I was sitting in church yesterday, with a heavy heart of stone. It had been a few weeks since my wife finally decided to provide me with the answers to some unanswered questions. Her responses were troubling and unsettling. It confirmed my suspicions, but also shook me up. Her reasons for all of this are assumptions without facts. A little communication between the two of us could have spared a 9-month separation and bitter dispute. She has her reality. For her there’s no going back.
Now, we are days away from finalizing a divorce. I’m tired of the fight. Yet, despite everything that’s happened, I’d still take her back if she was willing. Admittedly, there would be some major issues that would take a long time to work through and to heal from. I don’t understand why I have to go through this. Our life was so good, with issues common to every marriage. I can’t help but feel uncertainty and sadness as I face the reality that’s coming. These phrases from a hymn touched my heart yesterday:
“For us on Calvary’s cross he bled, and thus dispelled the awful gloom.” Life is full of gloom, disappointments, failures and tragedies. Christ’s suffering takes care of that. He suffered for everything I am going through. So he knows how to succor me.
“The law was broken; Jesus died that justice might be satisfied.” My circumstances do not seem just. It’s so one-sided. It fulfills her desires, not mine. It’s not fair. The scriptures are full of instances where good people experienced trials that were not fair. Joseph, Jacob’s good and innocent son, was sold into Egypt by his brothers. He was wrongfully accused of cheating on Potiphar’s wife and locked up in jail. He spent many years in captivity before he became Pharoah’s second in command.
It wasn’t fair that Lehi and his family, who had a good life in Jerusalem, had to leave it all behind because the Lord said it would be destroyed. All their wealth, their comfortable home, was lost and they wandered in the wilderness for 8 years before they found the promised land. Add insult to injury when they were instructed to go back to get the brass plates, risking their life for it. They suffered starvation, fatigue, family arguments, children being born in the wilderness. It was many years before the Lord blessed them.

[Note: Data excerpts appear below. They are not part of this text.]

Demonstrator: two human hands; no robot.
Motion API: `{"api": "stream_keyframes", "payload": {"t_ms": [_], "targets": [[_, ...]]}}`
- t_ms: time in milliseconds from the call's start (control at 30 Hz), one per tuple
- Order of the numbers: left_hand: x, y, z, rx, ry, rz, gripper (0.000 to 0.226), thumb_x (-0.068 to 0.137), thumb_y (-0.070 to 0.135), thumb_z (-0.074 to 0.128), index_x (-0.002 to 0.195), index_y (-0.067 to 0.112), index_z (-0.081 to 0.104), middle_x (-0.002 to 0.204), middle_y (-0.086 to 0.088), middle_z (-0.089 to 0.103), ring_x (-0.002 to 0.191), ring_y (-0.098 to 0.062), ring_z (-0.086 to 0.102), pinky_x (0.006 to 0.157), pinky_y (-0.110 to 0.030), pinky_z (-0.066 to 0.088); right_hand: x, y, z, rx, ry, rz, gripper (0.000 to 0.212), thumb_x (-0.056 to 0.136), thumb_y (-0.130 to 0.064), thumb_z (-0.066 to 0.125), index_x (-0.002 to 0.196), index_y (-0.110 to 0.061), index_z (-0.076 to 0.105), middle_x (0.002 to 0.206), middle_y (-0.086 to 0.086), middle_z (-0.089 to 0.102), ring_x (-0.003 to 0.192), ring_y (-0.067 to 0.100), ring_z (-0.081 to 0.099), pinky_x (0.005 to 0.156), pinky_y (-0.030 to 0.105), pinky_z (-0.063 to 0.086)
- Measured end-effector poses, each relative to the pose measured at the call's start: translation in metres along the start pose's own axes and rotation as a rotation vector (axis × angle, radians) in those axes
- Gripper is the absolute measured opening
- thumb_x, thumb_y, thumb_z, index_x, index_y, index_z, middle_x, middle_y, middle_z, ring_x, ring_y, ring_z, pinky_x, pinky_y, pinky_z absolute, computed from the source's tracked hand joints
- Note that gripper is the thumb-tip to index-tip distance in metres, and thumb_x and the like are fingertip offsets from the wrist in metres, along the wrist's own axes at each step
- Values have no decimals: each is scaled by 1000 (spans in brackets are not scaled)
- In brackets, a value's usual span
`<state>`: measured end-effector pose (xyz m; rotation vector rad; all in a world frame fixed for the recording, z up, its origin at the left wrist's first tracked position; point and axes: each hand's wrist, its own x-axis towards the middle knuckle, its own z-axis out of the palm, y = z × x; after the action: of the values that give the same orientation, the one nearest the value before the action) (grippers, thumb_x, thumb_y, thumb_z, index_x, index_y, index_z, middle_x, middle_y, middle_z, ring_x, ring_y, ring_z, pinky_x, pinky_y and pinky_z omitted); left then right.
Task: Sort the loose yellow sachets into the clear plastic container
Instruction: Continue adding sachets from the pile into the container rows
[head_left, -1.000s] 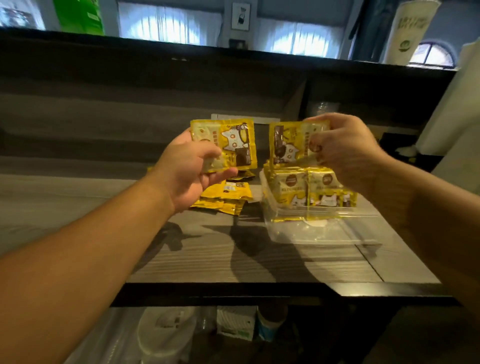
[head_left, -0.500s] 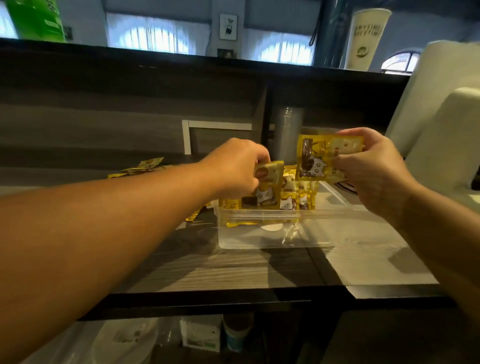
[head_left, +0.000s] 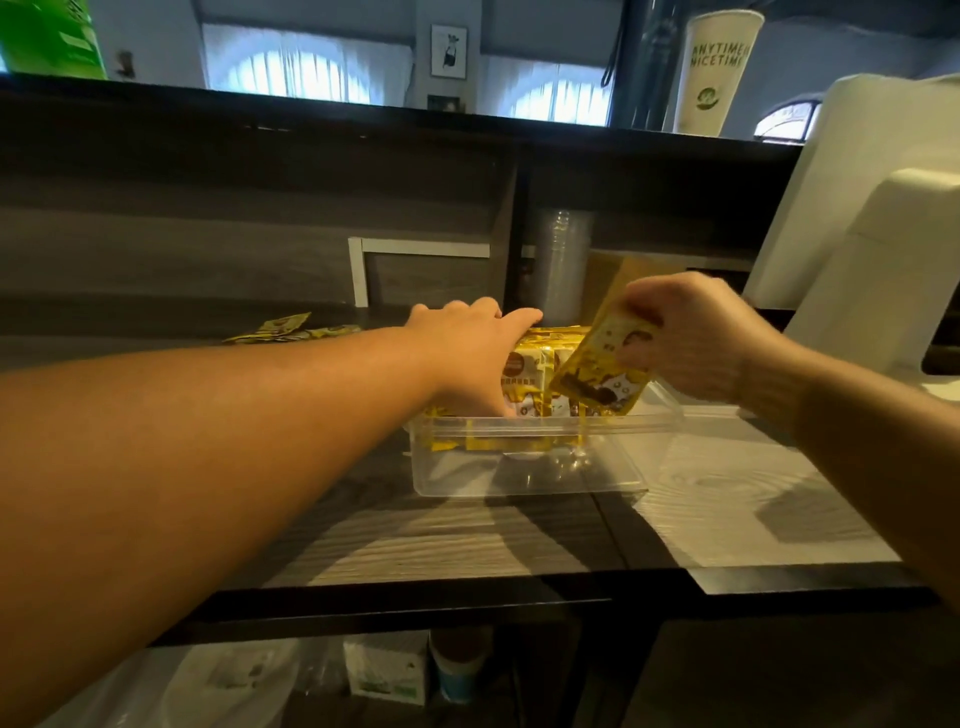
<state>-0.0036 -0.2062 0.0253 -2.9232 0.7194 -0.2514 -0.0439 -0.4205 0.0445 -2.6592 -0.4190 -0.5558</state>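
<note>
The clear plastic container (head_left: 524, 470) sits on the wooden counter, with a row of yellow sachets (head_left: 535, 387) standing upright at its far end. My left hand (head_left: 467, 358) reaches into it, fingers laid straight over the tops of that row and thumb down at its front. My right hand (head_left: 691, 338) pinches one yellow sachet (head_left: 597, 374) by its upper edge; it hangs tilted, its lower end just over the container's right side. A few loose sachets (head_left: 291, 330) lie on the counter at the far left.
A stack of clear cups (head_left: 563, 265) stands behind the container under the raised bar shelf. A white machine (head_left: 857, 249) fills the right side. The counter's dark front edge (head_left: 467, 597) is near me, with a cup (head_left: 457, 670) and a box (head_left: 384, 670) below it.
My left hand lowered its sachet into the container's row and now lies flat over it. My right hand brought its sachet down and tilted it toward the container.
</note>
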Motion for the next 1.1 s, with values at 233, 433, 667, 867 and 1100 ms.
{"api": "stream_keyframes", "payload": {"t_ms": [233,433,667,867,1100], "targets": [[7,2,8,34,55,13,95,73,57,79,148,34,25,128,3,52,112,-23,56,84,-47,53,22,-10,23,-510,-184,-173,29,91,-28,65,118,-19,57,103,-3,55,88,10,54,71,22,50],[11,4,13,22,73,-14,83,72,52,80,138,33,34,119,4,54,106,-23,58,81,-48,53,31,-5,43,-597,-147,-71,71,77,-44,76,131,-29,32,121,6,43,105,22,44,79,34,45],[12,7,12,-13,40,-88,101,76,50,79,153,39,14,143,-3,44,133,-35,41,104,-66,33,33,-10,45,-557,-238,20,89,77,-41,79,144,-34,21,137,10,36,125,32,40,96,49,45],[-6,-8,0,-207,86,-62,105,75,65,72,155,44,7,156,1,33,145,-34,26,108,-71,21,35,-30,33,-516,-326,40,100,75,-35,80,147,-39,12,141,8,36,124,32,44,99,52,46],[-60,-80,12,-564,328,-291,56,95,45,59,147,36,39,147,-1,46,132,-24,46,104,-47,44,42,-103,33,-258,-195,-106,78,83,-20,73,147,-32,31,146,6,39,125,26,46,85,28,40]]}}
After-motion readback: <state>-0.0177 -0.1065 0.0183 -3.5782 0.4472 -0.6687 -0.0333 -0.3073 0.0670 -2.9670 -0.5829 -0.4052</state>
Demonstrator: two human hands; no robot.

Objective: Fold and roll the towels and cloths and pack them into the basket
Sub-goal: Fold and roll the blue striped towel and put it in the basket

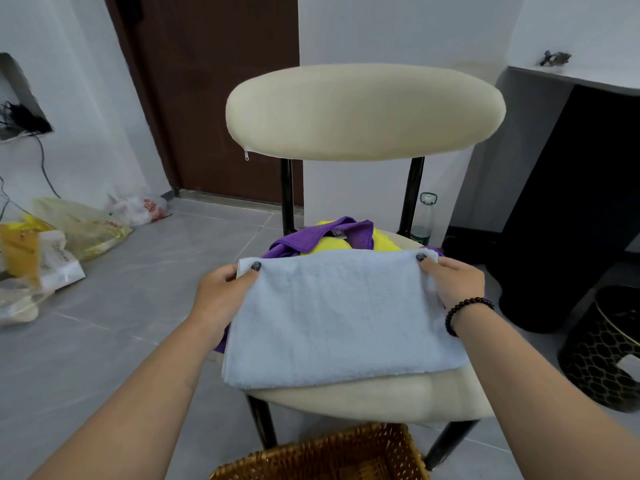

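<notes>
A light blue towel [337,315], folded over, lies across the cream chair seat [381,393]. My left hand [221,292] pinches its far left corner with the thumb on top. My right hand [452,278] pinches the far right corner the same way. Behind the towel a purple cloth [323,232] and a yellow cloth [330,245] lie bunched on the seat, partly hidden. A brown wicker basket [332,455] stands on the floor below the seat's front edge, cut off by the frame's bottom.
The chair's cream backrest [363,110] rises just beyond the cloths. Plastic bags [69,233] lie on the grey tiled floor at left. A black patterned bin [602,348] stands at right, and a green-capped bottle [424,220] stands behind the chair.
</notes>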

Christ himself, the only perfect man who ever lived, suffered, was beaten, and hung on a cross for simply proclaiming the truth that he was the Son of God. It wasn’t fair that that happened, but it was all made right in the end.
As Whitney L. Clayton said, “The trial of our faith will always involve staying true to simple, daily practices of faith. Then, and only then, does He promise that we will receive the divine response for which we long. Only once we have proven our willingness to do what He asks without demanding to know the whens, the whys, and the hows do we “reap the rewards of [our] faith, and [our] diligence, and patience, and long-suffering.”
“Freed from the pow’r of death and pain.” The ultimate and overarching purpose of Christ’s Atonement is so that we can overcome our trials. There is purpose in the things we experience. Understanding may not come in this life, but there is hope.